* _Problem description_
Write exactly the lines running from the start of the material below to the line that includes "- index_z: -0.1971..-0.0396", and include no pictures.

* _Available records_
# # # # #

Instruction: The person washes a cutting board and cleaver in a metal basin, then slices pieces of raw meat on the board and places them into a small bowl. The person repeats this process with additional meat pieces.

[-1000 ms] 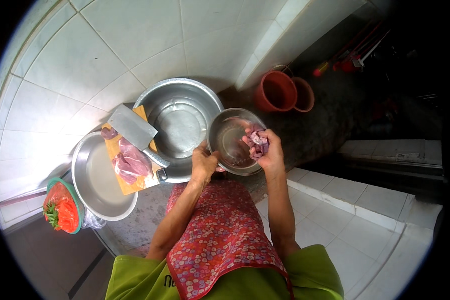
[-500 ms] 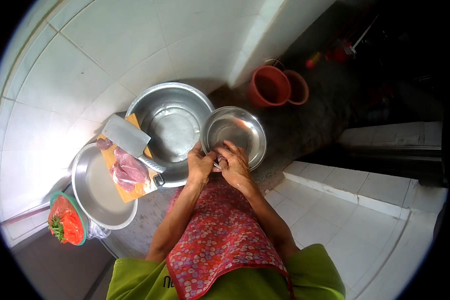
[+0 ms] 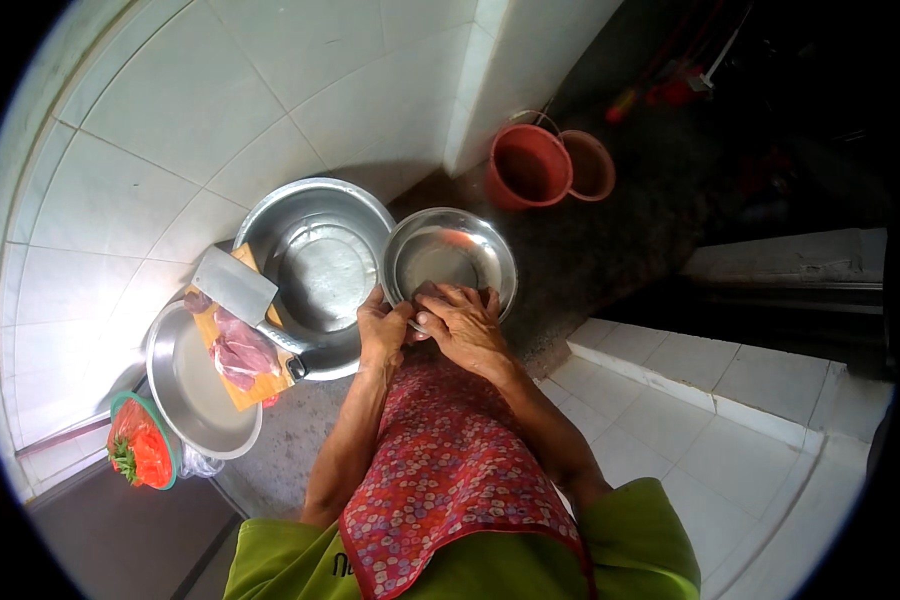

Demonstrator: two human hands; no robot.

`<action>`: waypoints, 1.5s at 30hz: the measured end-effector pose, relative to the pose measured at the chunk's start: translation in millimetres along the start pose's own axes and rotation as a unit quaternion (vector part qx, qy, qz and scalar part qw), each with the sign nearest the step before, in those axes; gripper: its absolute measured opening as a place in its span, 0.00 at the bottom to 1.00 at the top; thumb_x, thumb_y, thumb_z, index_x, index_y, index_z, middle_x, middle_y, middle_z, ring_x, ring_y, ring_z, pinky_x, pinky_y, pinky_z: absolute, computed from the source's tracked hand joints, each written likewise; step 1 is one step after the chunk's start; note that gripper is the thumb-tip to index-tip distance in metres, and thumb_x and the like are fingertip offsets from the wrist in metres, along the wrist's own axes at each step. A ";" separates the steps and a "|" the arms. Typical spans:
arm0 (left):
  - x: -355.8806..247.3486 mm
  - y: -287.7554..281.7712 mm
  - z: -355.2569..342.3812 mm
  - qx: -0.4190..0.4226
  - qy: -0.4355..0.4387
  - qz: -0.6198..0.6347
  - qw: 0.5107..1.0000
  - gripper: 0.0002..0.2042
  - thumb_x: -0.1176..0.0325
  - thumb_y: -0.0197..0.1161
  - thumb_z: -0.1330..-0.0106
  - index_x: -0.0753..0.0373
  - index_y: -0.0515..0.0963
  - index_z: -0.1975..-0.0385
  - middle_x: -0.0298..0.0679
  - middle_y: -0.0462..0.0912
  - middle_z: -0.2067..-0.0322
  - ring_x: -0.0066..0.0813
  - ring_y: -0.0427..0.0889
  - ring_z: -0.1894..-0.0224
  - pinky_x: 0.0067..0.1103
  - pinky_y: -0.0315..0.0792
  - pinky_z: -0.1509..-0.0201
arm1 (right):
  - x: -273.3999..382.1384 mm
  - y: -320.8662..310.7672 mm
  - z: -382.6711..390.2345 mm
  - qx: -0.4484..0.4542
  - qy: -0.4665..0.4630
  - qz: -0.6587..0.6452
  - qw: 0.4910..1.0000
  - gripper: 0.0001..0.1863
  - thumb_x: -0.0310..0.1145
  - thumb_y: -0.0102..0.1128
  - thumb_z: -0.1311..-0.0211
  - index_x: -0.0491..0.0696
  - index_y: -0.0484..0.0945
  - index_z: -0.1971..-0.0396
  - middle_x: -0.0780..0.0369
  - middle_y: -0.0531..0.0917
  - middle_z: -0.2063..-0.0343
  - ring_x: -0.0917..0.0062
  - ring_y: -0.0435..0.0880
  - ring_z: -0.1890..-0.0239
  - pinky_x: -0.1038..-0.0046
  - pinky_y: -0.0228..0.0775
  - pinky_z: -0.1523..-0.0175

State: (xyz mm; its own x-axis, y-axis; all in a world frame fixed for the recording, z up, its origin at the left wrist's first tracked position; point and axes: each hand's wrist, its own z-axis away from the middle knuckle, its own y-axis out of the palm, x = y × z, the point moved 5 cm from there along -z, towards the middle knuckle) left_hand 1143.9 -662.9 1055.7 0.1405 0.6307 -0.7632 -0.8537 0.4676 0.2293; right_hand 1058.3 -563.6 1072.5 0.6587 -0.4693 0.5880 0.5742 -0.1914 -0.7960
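A shiny steel bowl (image 3: pixel 500 250) stands in front of me, seemingly with some liquid inside. Its near-left rim is pinched in my left hand (image 3: pixel 380 335), the fingers outside and the thumb on the edge. My right hand (image 3: pixel 465 330) is curled over the near rim with its fingers bent into the bowl. The two hands almost meet; whatever lies under the right fingers is hidden. Left of the bowl is a large metal basin (image 3: pixel 320 270) with water. Against that basin leans a wooden cutting board (image 3: pixel 255 390) carrying raw meat (image 3: pixel 242 350) and a cleaver (image 3: pixel 234 285).
A second metal basin (image 3: pixel 160 355) of cloudy water sits under the board. Beside it, a green basket (image 3: pixel 175 462) holds red plastic bags (image 3: pixel 148 455) and green vegetables. Two reddish buckets (image 3: pixel 530 170) stand by the wall corner. A white tiled ledge (image 3: pixel 705 375) runs along the right.
The view has shifted slightly, so the bowl and basins appear a little further left. My right hand's fingers have bent further over the rim; my left hand stays at the bowl's edge.
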 end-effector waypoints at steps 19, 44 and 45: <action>4.4 6.0 -3.6 0.003 0.014 -0.036 0.999 0.19 0.84 0.51 0.47 0.74 0.69 0.52 0.46 0.79 0.72 0.27 0.79 0.82 0.17 0.77 0.86 | -30.6 -4.3 -8.6 -0.022 -0.008 -0.115 0.993 0.22 0.42 0.60 0.47 0.54 0.75 0.50 0.58 0.76 0.53 0.61 0.71 0.48 0.50 0.48 0.38; 31.9 -11.4 -5.8 0.007 -0.045 0.004 0.999 0.18 0.83 0.53 0.48 0.73 0.72 0.55 0.45 0.79 0.71 0.29 0.80 0.79 0.22 0.79 0.83 | -9.2 17.5 10.8 -0.021 0.087 -0.092 0.992 0.16 0.40 0.57 0.44 0.48 0.79 0.59 0.51 0.80 0.67 0.60 0.78 0.58 0.62 0.69 0.52; 31.0 -10.9 -4.7 0.007 -0.047 0.012 0.999 0.17 0.83 0.53 0.48 0.72 0.72 0.55 0.45 0.79 0.71 0.29 0.80 0.79 0.21 0.80 0.83 | -10.2 17.9 10.8 -0.019 0.085 -0.090 0.992 0.16 0.40 0.57 0.44 0.49 0.79 0.59 0.51 0.79 0.67 0.59 0.78 0.58 0.62 0.69 0.53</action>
State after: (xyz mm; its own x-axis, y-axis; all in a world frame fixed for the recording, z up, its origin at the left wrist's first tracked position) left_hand 1155.1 -651.4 1026.7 0.1658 0.6968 -0.6978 -0.8502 0.4595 0.2568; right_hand 1067.1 -552.9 1053.9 0.4533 -0.5628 0.6912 0.6544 -0.3165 -0.6868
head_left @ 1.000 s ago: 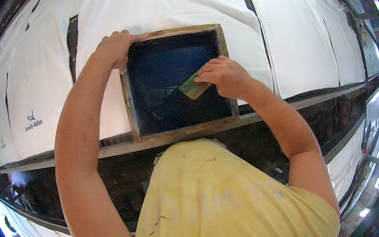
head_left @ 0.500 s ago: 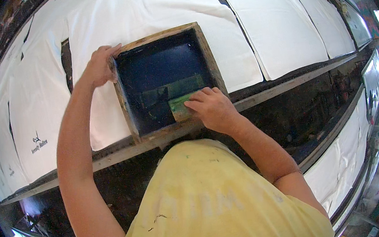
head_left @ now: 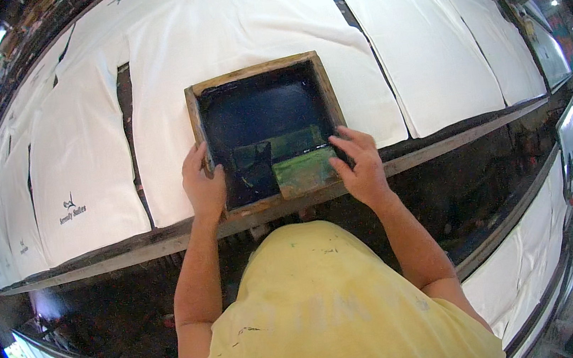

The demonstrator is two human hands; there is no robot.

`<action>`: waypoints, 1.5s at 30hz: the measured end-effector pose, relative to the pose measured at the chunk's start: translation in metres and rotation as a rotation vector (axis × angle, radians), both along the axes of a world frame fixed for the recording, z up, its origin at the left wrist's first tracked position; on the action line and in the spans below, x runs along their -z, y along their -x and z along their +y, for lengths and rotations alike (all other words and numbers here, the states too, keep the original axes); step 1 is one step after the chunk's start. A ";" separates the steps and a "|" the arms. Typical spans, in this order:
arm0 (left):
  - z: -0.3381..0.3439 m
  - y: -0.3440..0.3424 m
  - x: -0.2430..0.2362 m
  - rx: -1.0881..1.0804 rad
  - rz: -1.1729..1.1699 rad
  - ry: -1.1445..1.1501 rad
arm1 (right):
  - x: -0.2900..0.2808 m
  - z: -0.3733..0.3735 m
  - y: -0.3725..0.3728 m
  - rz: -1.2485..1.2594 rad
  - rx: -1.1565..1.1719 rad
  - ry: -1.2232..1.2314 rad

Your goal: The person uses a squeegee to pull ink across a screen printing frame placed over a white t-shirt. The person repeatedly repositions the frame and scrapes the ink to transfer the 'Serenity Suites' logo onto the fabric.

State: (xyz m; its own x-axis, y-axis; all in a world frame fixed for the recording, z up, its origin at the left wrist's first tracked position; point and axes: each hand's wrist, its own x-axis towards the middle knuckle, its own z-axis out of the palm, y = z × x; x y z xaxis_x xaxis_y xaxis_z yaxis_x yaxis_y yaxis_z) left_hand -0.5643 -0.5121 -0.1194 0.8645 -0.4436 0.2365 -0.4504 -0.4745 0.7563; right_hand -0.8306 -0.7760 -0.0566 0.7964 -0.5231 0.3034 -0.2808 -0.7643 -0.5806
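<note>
A square wooden-framed screen (head_left: 249, 70) with a dark blue-black interior lies on white cloth (head_left: 169, 100), at the table's front edge. Inside, in its lower right part, rests a flat green rectangular squeegee (head_left: 303, 172), stained with ink. My left hand (head_left: 203, 189) grips the frame's left side low down, its fingertips partly hidden. My right hand (head_left: 360, 168) is at the right side of the frame, fingers apart and loosely touching the wood beside the squeegee, which it is not gripping.
Several white fabric pieces (head_left: 428, 47) cover the slanted board, one with a dark printed logo. A ledge (head_left: 439, 140) runs along the front edge. Another fabric-covered board (head_left: 513, 251) is behind me, past a dark gap. Lights and posts show at the right rim.
My left hand has moved down from the frame's upper left corner to its lower left side. My right hand has released the squeegee at the lower right and shifted to the frame's right side.
</note>
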 end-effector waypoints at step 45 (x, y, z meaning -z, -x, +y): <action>0.242 0.264 -0.141 -1.100 -0.066 -0.159 | -0.014 0.084 -0.096 0.086 -1.391 -0.755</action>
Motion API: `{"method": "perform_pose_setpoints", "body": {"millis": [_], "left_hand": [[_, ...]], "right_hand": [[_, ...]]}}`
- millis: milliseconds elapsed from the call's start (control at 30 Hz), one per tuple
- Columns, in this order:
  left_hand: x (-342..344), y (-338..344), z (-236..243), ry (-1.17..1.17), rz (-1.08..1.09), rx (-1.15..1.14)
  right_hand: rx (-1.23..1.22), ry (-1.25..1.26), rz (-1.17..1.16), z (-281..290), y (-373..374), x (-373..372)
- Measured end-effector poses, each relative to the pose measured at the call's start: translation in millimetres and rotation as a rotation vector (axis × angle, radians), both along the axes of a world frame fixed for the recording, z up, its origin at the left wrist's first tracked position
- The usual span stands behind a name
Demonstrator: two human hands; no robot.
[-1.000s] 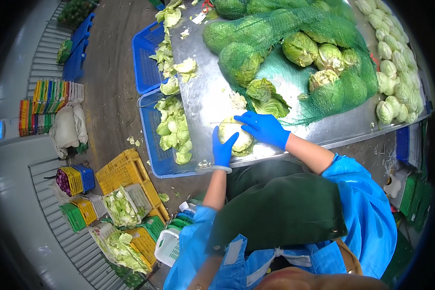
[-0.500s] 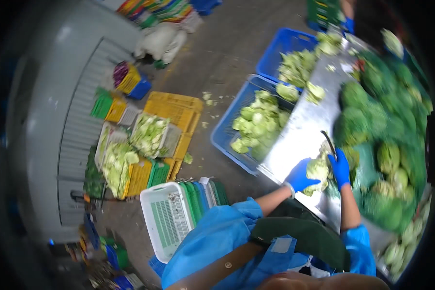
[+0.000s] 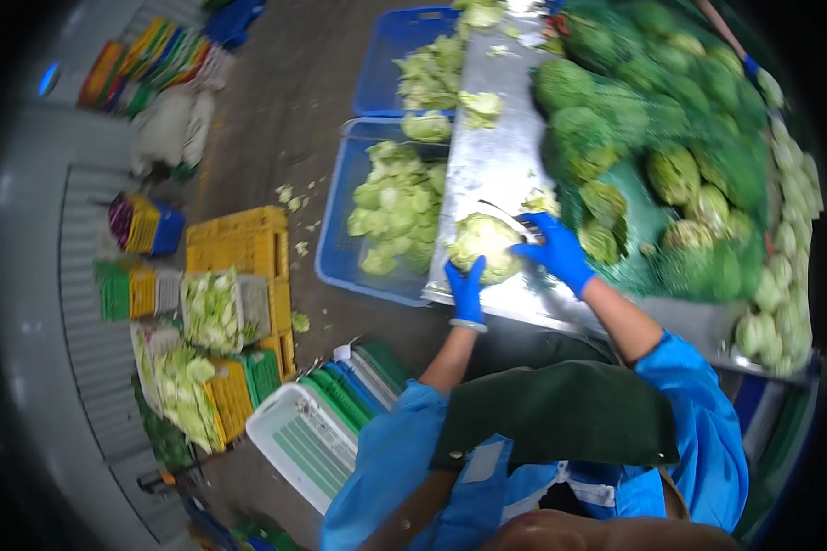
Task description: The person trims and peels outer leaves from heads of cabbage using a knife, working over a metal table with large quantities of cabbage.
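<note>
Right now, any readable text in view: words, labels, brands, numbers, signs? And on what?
None readable.
White slip at the table's far end: too small and blurred to read.
White tag by the crate stack: too small to read.
White crate: any marks too blurred to read.
Cabbage, left hand and right hand: no lettering visible.

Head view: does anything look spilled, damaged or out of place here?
Yes, mildly: pale leaf scraps lie scattered on the floor left of the nearer blue basket, looking spilled because that basket holds a heap of loose leaves. Nothing stands out about the cabbage at the left hand.
</note>
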State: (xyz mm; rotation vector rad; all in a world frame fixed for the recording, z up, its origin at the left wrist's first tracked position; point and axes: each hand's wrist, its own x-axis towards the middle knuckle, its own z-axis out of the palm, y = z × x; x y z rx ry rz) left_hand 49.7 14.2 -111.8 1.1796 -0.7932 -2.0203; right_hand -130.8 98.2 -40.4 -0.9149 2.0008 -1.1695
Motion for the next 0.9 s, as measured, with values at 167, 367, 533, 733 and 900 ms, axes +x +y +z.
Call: {"method": "perform_pose_setpoints", "body": {"millis": [167,367,533,733,900], "left_hand": [[23.1,-27.2,-12.1,-0.126,-0.423,-0.236],[35.4,-60.0,-21.4,-0.438,-0.525,-0.769],[-14.8,-59.5,53.5,-0.429,-0.912,-1.227],[-21.2,-37.1,52.9,-0.613,-0.67,-1.114],[-33.4,-26.6,41.9,-0.67,-0.603,-1.036]], "right_hand": [[0.06,0.017,-0.031,-36.4,1.9,0.3],[0.088,-0.116,0.128,-19.0,-9.7,-17.5],[0.125,-0.077,0.202,-12.1,-12.0,-24.8],[-0.002,0.27,-0.09,2.0,-0.9,2.4],[0.16,0.259,0.076,-3.2,-15.5,1.0]]}}
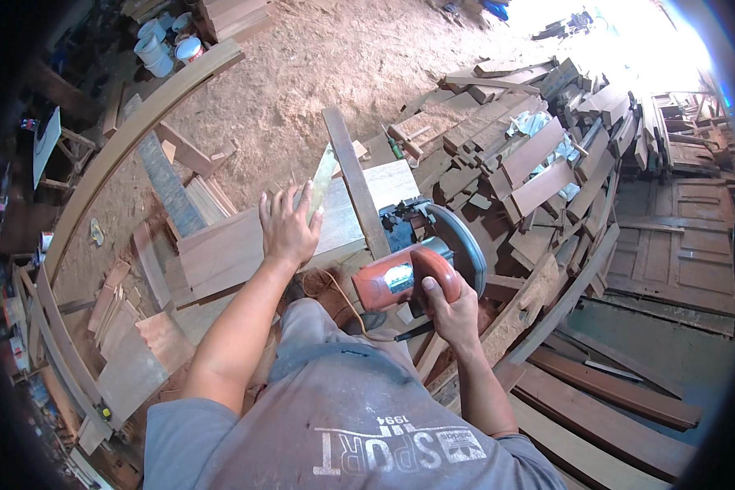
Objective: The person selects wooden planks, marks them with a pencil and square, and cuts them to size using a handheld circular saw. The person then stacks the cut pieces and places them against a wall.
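Note:
My right hand point(449, 314) is wrapped round the handle of an orange-red circular saw point(376, 278). Its round grey guard point(465, 245) faces right, and a power cord point(347, 302) loops from the handle toward my legs. The saw's base is at the right end of a pale wide board point(229, 249). A narrow wooden strip point(351, 171) lies across that board, just left of the saw. My left hand point(290, 229) rests on the board with its fingers spread, touching a thin greenish strip point(324, 180). The saw's blade is hidden from me.
A big heap of wood offcuts point(539, 163) lies to the right. Long planks point(596, 416) and a panelled door point(670, 245) are beyond it. At left, a long curved-looking beam point(131, 135) passes by white buckets point(151, 51). Sawdust point(302, 73) covers the ground ahead.

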A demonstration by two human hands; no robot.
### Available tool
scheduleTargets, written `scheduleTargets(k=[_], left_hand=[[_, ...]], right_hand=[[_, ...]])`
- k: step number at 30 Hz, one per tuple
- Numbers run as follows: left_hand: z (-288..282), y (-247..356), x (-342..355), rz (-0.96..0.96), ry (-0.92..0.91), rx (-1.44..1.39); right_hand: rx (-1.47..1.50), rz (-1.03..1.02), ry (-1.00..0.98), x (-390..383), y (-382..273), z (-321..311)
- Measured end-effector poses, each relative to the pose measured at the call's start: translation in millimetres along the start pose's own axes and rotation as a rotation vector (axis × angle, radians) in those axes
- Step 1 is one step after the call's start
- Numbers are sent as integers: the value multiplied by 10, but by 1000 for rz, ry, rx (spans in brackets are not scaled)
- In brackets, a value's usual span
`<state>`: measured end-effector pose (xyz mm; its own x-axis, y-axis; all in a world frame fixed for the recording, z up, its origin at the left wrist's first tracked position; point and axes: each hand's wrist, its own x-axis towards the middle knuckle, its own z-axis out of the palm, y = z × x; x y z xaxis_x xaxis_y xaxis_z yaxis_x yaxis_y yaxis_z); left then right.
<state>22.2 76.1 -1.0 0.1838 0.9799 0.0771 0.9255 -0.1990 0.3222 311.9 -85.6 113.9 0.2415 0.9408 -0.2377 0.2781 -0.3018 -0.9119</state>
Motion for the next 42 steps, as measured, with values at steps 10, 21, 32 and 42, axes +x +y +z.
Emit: scheduleTargets(k=[10, 21, 32, 42], left_hand=[[12, 0, 10, -5, 0, 9], [18, -15, 13, 6, 14, 15], [12, -31, 17, 15, 15, 14], [52, -57, 17, 25, 33, 8]], right_hand=[[2, 9, -45, 87, -153, 40], [6, 16, -58, 219, -269, 90], [57, 69, -78, 339, -364, 143], [127, 96, -78, 481, -476, 230]])
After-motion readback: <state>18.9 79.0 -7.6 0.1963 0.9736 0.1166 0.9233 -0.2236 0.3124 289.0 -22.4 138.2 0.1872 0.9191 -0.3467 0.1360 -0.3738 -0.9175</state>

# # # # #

* _Solution below_
Instruction: The person washes a cutting board and cleaver in a metal basin, then slices pieces of raw meat on the board and places them into a small bowl. The person repeats this process with additional meat pieces.

[-1000 ms] 
[-500 ms] 
[+0 ms] 

Demonstrator: two human hands; no robot.

`<action>`: waypoints, 1.5s at 30hz: the measured end-effector pose, relative to the pose measured at the chunk's start: translation in millimetres along the start pose's own axes and rotation as a unit quaternion (vector part qx, qy, qz and scalar part qw), each with the sign nearest the step before, in those axes; gripper: its absolute measured opening as a place in its span, 0.00 at the bottom to 1.00 at the top; thumb_x, thumb_y, thumb_z, index_x, index_y, index_z, middle_x, middle_y, middle_z, ring_x, ring_y, ring_z, pinky_x, pinky_y, pinky_z: absolute, computed from the source's tracked hand joints, each written likewise; step 1 is one step after the chunk's start; note that gripper is the thumb-tip to index-tip distance in metres, and thumb_x and the like are fingertip offsets from the wrist in metres, along the wrist's own axes at each step. A ";" separates the steps and a "|" the arms. Typical spans:
arm0 (left):
  - x: -355.8806..247.3486 mm
  - y: -287.7554..281.7712 mm
  - z: -355.2569..342.3812 mm
  - qx: -0.4190..0.4226
  - qy: -0.4355..0.4387
  - qz: -0.6198..0.6347
  - qw: 0.5107..1.0000
  - gripper: 0.0002..0.2042
  - thumb_x: -0.1176..0.0325
  - thumb_y: -0.0197..0.1161
  - thumb_z: -0.1330..-0.0106
  - index_x: -0.0753..0.0373
  - index_y: -0.0515..0.0963
  - index_z: -0.1975..-0.0385
  - middle_x: -0.0298..0.0679
  - middle_y: -0.0462..0.0912
  - middle_z: -0.2067..-0.0322
  - ring_x: -0.0066..0.0813
  - ring_y: -0.0427..0.0889
  - ring_z: -0.1894..-0.0224
  - pinky_x: 0.0067..0.1103
  - pinky_y: -0.0315..0.0792
  - pinky_z: -0.1509..-0.0201
arm1 (right):
  - x: -273.3999..382.1384 mm
  - y: -320.8662..310.7672 mm
  - z: -382.6711..390.2345 mm
  - qx: -0.4484..0.4542
  - qy: -0.4665..0.4630
  - qz: -0.6587..0.6452
  - qw: 0.4910..1.0000
  - gripper: 0.0001..0.1863
  - thumb_x: -0.0310..0.1145
  - thumb_y: -0.0102..0.1128
  - thumb_z: -0.1311..-0.0211
  - index_x: -0.0491..0.0696
  - index_y: -0.0484..0.0945
  - index_z: -0.1971..-0.0396

No additional work is needed on this exercise.